___ Dataset section

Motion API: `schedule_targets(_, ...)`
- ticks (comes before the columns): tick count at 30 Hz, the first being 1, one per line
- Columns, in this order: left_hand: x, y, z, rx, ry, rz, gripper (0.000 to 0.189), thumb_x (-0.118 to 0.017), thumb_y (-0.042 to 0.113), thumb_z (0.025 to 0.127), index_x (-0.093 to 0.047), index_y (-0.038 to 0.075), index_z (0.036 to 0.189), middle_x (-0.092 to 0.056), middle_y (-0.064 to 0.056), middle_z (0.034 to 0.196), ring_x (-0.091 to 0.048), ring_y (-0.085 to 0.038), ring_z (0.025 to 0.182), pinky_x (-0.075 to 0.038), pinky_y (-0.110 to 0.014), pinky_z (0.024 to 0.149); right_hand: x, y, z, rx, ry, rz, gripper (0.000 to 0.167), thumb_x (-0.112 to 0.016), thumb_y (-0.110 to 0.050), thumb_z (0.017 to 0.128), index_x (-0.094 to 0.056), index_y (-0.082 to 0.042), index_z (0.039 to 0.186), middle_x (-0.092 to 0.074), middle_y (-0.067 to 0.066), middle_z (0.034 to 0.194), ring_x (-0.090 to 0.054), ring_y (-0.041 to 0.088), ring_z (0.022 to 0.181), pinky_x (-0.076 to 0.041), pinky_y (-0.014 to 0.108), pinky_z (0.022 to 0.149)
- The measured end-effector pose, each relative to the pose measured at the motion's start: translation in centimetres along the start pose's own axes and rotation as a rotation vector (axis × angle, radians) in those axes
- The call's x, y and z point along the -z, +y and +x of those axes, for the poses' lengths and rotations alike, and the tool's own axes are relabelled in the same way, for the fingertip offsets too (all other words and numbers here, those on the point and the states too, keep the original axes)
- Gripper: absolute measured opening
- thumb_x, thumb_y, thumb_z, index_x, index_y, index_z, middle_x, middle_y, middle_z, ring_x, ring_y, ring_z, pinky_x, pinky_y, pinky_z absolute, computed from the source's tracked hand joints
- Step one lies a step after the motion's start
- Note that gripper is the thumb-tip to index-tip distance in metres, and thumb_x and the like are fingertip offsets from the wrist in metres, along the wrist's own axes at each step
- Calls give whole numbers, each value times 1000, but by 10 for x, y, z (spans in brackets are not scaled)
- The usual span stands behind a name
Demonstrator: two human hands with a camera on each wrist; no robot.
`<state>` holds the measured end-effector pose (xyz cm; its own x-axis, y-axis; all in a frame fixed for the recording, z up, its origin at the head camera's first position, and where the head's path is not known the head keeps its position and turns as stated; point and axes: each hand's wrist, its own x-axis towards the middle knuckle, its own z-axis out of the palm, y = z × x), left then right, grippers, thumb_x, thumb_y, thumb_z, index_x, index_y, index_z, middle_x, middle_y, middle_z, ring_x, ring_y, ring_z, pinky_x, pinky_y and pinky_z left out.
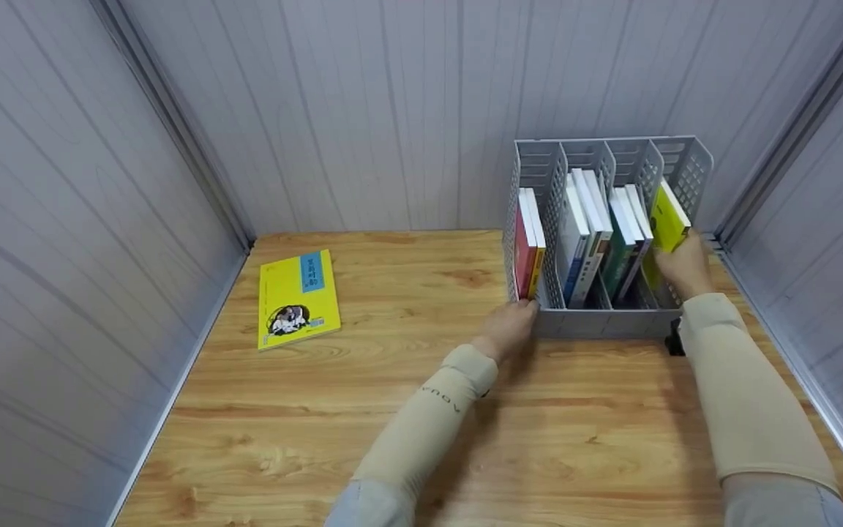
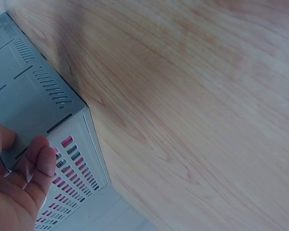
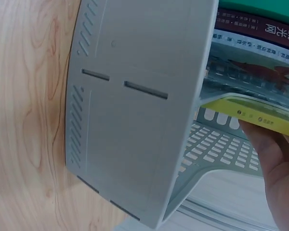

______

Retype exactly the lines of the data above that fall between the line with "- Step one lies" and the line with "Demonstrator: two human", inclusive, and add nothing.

Task response:
- Step one lies a step after the motion's start
- Note that gripper is the thumb-tip to index-tip distance in metres, and thumb_x and the like are fingertip offsets from the wrist in metres, along the wrist's own axes at each step
- Calls give whole numbers, each value times 1000, but by 10 for x, y, z (spans in brackets are not scaled)
- The usual span stands behind a name
Demonstrator: two human hands with a camera on each wrist; no robot.

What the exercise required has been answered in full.